**EXERCISE OBJECTIVE**
The listing below is to be duplicated exactly, with every picture omitted.

● ● ● ● ●

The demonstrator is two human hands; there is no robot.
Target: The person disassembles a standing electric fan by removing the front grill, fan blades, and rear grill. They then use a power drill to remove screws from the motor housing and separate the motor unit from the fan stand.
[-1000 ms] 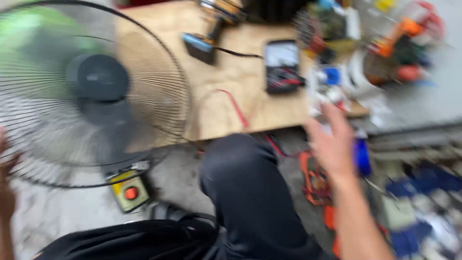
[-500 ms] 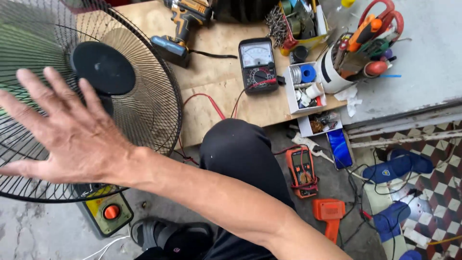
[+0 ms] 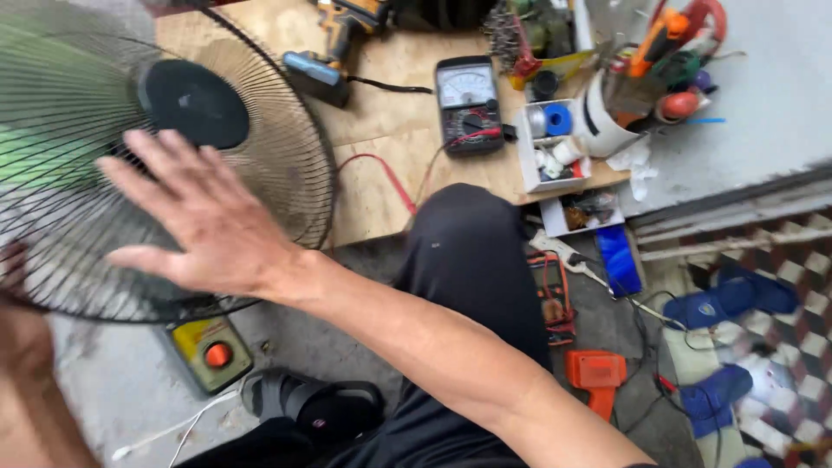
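- Your right hand (image 3: 204, 221) has its fingers (image 3: 143, 152) spread flat and holding nothing, palm over the round wire grille of the electric fan (image 3: 260, 113), just below its black centre cap (image 3: 192, 102).
- Keep them flat so no fingertip slips between the wires.
- Your left hand (image 3: 17, 286) sits at the grille's left edge; whether it grips is hidden.
- Steady that rim before you press.
- Mind the yellow switch box with a red button (image 3: 211, 351) under the grille, and the analogue meter (image 3: 466, 102) on the plywood board (image 3: 390, 147).

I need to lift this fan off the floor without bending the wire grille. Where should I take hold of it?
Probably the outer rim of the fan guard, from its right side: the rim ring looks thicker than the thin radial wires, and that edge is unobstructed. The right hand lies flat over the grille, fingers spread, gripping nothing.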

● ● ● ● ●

**OUTPUT BELOW**
The demonstrator is two human hands; there is no robot.
Target: The person disassembles a standing electric fan by removing the front grill, fan blades, and rear grill. They then use a power drill to remove screws from the motor housing and separate the motor unit from the fan stand.
[-1000 ms] 
[-500 ms] 
[+0 ms] 
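- Your right hand (image 3: 204, 221) has its fingers (image 3: 143, 152) spread flat and holding nothing, palm over the round wire grille of the electric fan (image 3: 260, 113), just below its black centre cap (image 3: 192, 102).
- Keep them flat so no fingertip slips between the wires.
- Your left hand (image 3: 17, 286) sits at the grille's left edge; whether it grips is hidden.
- Steady that rim before you press.
- Mind the yellow switch box with a red button (image 3: 211, 351) under the grille, and the analogue meter (image 3: 466, 102) on the plywood board (image 3: 390, 147).

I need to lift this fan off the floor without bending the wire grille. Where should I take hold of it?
Probably the outer rim of the fan guard, from its right side: the rim ring looks thicker than the thin radial wires, and that edge is unobstructed. The right hand lies flat over the grille, fingers spread, gripping nothing.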

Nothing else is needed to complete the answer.